EXERCISE GOAL
Write out, unchanged, the lines from the one holding "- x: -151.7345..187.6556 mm" to the close of the listing. Both the first and last lines belong in it.
----
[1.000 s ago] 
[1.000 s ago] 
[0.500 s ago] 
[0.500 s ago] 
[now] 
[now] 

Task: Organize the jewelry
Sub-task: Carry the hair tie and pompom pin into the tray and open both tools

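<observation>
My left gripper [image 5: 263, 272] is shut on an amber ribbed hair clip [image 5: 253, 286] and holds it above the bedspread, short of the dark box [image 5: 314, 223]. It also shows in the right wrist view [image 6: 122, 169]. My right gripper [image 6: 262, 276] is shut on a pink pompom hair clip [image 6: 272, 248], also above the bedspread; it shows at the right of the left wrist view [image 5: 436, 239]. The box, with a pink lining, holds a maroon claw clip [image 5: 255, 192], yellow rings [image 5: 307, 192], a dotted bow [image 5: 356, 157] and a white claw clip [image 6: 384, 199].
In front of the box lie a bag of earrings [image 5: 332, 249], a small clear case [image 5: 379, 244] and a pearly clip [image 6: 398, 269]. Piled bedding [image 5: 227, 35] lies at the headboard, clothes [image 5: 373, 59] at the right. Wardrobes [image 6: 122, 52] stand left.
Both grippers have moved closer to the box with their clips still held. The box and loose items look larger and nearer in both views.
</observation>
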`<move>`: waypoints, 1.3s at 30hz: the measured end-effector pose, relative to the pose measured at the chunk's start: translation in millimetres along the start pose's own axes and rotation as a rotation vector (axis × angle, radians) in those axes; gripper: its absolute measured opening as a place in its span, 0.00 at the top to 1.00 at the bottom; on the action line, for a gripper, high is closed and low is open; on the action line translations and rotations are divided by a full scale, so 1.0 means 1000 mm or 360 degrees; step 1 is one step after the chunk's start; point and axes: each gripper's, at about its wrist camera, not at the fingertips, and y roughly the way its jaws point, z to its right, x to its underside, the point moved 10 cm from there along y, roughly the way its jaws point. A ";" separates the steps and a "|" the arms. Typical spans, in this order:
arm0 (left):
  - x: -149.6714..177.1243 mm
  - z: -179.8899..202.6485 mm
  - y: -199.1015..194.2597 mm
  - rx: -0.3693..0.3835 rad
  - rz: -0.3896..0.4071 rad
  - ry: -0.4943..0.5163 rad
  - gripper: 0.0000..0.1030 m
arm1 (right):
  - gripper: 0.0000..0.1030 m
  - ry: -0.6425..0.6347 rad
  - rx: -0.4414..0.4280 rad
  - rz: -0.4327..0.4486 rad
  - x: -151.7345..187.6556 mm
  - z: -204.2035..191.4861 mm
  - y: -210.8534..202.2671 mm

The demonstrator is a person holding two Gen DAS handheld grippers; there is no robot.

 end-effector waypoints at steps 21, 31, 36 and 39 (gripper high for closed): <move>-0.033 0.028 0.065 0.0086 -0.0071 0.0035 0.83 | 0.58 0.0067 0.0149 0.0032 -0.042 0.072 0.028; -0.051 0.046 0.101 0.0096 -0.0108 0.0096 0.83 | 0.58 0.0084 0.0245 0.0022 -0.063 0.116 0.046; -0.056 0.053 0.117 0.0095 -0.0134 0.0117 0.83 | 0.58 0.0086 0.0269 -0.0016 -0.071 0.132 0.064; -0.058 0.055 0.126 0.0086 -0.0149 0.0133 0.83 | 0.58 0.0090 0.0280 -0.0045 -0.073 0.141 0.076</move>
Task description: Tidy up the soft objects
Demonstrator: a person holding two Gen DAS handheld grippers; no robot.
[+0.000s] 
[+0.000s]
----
TASK RESULT
  - x: -151.7345..187.6556 mm
  - z: -204.2035..191.4861 mm
  - y: -210.8534..202.2671 mm

The demonstrator is a person holding two Gen DAS handheld grippers; there is no robot.

 end-effector waypoints at steps 21, 31, 36 and 39 (gripper high for closed): <move>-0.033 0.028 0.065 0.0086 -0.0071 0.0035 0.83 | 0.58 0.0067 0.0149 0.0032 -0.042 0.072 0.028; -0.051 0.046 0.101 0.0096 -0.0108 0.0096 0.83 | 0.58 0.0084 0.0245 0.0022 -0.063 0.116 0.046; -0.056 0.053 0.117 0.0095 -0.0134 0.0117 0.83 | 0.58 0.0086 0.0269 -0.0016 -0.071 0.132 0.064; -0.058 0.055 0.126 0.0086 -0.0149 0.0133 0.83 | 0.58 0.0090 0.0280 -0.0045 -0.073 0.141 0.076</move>
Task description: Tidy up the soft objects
Demonstrator: a person holding two Gen DAS handheld grippers; no robot.
[+0.000s] 
[+0.000s]

An answer has been given, and the exercise is complete.